Muscular athletes with little body fat may have very high BMIs and be perfectly healthy, he says. “If Arnold Schwarzenegger is sitting in my office, I’m not going to tell him he’s suffering from obesity,” Binks says.
Likewise, a frail, elderly person who has lost muscle and weight because of aging, illness and inactivity may have a low BMI but high body fat and many health risks. In fact, the Canadian study, like previous studies, found a link between low BMI and premature death.

Getting an exact body fat percentage is a little trickier

Some newer digital scales display a body fat percentage. These home scales, and more expensive devices in some doctors’ offices and gyms, use a technology called bioelectrical impedance (BIA) to detect fat levels. But they can give varying results depending on how hydrated you are, Binks says. Some professionals rely on other pricey technologies. And some fitness trainers still use hand-held fat calibers to measure body fat, but their accuracy depends on the trainer’s skill level, says Cedric Bryant, chief science officer of the American Council on Exercise.

When you do get a body fat percentage, what does it mean? While there’s no universally-accepted cutoff for healthy vs. unhealthy numbers, the exercise council says athletic or fit women maintain ranges of 14% to 24%, while athletic or fit men see ranges of 6% to 17%. One U.S. government study found average levels of 40% fat for women and 28% fat for men.

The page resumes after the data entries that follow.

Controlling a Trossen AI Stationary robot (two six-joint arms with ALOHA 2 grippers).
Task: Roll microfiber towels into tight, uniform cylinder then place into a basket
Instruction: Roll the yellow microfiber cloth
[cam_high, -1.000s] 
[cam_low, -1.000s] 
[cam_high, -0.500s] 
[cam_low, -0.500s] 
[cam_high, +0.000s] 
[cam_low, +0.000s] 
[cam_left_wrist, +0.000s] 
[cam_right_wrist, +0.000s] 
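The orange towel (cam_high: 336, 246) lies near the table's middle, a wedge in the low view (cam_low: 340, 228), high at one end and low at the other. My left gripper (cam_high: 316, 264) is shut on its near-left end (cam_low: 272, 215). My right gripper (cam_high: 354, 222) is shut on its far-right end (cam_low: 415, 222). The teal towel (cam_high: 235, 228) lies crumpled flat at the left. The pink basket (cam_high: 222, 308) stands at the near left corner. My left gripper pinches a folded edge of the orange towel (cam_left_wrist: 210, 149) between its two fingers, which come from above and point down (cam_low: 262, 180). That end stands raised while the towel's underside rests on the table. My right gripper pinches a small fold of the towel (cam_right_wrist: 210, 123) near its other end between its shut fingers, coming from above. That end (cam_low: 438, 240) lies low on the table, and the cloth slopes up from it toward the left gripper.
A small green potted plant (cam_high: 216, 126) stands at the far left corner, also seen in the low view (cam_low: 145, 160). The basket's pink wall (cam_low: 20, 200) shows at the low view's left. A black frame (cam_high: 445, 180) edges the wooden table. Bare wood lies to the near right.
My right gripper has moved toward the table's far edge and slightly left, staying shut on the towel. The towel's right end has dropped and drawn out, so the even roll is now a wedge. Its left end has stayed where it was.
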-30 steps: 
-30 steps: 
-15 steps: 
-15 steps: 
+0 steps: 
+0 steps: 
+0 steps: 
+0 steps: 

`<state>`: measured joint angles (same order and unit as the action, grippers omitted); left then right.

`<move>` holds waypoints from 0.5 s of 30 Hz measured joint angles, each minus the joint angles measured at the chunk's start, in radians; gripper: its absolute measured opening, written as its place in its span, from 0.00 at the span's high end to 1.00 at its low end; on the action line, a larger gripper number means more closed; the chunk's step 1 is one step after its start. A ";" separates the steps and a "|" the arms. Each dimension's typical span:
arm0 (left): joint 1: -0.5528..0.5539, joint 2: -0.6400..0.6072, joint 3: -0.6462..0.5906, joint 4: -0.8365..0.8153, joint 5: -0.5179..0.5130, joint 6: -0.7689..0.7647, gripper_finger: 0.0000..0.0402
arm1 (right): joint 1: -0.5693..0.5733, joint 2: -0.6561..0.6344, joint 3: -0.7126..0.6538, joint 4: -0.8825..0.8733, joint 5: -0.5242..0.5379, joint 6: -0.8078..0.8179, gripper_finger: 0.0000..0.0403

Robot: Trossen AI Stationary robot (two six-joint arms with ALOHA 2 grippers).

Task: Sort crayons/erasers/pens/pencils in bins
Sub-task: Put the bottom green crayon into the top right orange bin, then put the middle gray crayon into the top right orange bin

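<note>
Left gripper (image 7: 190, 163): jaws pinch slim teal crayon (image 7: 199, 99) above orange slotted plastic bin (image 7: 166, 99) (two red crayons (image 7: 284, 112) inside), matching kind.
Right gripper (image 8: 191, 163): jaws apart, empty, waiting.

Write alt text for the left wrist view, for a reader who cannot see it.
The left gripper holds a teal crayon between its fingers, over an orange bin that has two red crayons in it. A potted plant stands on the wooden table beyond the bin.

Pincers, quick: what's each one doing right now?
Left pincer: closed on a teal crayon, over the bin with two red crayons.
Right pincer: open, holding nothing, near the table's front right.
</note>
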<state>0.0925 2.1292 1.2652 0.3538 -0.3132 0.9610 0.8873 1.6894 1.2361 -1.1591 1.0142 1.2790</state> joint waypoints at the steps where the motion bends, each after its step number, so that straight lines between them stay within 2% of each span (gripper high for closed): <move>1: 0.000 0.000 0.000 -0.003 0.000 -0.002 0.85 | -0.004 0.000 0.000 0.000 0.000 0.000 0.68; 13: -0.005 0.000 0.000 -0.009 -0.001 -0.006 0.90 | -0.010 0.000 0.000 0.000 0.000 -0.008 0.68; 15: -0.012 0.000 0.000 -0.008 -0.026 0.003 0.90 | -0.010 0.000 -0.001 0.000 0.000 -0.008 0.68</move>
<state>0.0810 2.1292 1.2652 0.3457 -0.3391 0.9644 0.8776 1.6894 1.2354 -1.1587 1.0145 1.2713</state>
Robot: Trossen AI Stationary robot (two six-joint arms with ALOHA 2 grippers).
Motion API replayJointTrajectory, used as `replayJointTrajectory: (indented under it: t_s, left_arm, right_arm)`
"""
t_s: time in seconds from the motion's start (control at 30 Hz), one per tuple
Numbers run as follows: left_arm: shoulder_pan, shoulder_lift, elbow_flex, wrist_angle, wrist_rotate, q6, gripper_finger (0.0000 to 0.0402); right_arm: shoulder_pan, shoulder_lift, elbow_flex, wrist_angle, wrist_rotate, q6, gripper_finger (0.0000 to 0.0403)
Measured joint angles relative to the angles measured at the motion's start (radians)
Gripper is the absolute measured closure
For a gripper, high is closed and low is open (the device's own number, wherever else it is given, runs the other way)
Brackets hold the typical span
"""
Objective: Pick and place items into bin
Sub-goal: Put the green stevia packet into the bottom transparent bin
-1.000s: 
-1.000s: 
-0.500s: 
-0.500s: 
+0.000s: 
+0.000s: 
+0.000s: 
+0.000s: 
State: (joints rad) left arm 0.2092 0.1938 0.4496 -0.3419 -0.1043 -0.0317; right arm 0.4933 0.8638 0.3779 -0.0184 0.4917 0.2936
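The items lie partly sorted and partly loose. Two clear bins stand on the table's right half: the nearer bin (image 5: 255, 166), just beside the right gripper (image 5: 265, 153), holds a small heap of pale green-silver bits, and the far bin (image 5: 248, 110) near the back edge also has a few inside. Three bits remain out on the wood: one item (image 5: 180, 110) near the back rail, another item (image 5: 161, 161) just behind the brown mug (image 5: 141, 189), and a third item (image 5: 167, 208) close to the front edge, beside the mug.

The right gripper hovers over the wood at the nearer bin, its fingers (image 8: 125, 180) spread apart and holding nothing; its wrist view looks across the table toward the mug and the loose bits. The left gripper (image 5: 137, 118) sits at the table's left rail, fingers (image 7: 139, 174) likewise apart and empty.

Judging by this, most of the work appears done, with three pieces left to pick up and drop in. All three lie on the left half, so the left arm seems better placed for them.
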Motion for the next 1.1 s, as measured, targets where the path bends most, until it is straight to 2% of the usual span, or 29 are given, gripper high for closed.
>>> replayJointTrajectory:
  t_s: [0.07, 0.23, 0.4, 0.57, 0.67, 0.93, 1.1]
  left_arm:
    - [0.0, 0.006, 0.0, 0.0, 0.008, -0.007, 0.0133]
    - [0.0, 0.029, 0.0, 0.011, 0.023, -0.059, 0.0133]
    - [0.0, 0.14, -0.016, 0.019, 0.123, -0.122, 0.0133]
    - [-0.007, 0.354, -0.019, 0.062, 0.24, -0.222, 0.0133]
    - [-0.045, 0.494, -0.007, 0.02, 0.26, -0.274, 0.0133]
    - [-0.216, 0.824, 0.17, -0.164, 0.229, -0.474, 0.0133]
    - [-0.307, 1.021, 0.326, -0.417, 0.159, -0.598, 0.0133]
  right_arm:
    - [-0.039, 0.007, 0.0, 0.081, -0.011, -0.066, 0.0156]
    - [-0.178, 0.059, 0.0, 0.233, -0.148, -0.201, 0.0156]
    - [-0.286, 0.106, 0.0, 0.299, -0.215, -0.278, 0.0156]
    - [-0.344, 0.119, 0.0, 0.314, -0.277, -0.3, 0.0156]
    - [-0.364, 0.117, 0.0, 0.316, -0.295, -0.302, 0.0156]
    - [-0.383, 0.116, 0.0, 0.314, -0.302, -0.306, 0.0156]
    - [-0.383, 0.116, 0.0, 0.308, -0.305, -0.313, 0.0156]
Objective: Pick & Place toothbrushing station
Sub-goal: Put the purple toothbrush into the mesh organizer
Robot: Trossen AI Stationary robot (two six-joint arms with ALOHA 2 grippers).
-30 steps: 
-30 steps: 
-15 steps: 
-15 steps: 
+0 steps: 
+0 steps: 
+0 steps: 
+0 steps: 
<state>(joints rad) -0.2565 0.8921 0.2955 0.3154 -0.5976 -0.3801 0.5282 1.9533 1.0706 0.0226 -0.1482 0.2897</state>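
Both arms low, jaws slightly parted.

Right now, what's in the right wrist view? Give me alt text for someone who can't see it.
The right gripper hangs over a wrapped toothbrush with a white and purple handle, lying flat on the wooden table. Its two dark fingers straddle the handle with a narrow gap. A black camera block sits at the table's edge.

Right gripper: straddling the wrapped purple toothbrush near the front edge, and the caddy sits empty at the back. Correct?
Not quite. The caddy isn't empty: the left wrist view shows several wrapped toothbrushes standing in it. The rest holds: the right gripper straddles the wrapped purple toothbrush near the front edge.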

The location of your fat matters.
One reason your doctor may not insist on getting an exact body fat percentage: You can learn just about as much by putting a tape measure around your waist. “Waist circumference is going to correlate very highly with body fat,” especially dangerous abdominal fat, says Tim Church, professor of preventative medicine at Pennington Biomedical Research Center at Louisiana State University. Waist sizes of more than 40 inches in men and 35 inches in women are linked with increased risks for type 2 diabetes and heart disease, according the federal Centers for Disease Control and Prevention.

There’s no fat-burning secret. 
Cut calories and burn them, through diet and exercise, and you will burn fat. You also will burn some muscle, so you will do your body the most good if you include weight-lifting and other muscle-strengthening moves, Church says.
Binks says that “the general thing the public gets wrong is that there is some sort of exercise that spot-reduces body fat." Whether fat drops first from your waist or your hips is more a matter of genetics than work-out strategy, he says. 
Bryant says the best fat-burning exercise is the exercise you stick with. He also says it's a great idea to pump some iron — or use resistance bands, weight machines or other strengthening techniques — regardless of your weight goals or age. “It’s so important to preserve those lean tissues, muscle and bone mass,” to stay strong and keep functioning, he says.

As for diet, Wright says: “Claims of ‘fat burning foods’ are prevalent, but they are not true. The only way to burn fat is consume fewer calories than you expend.”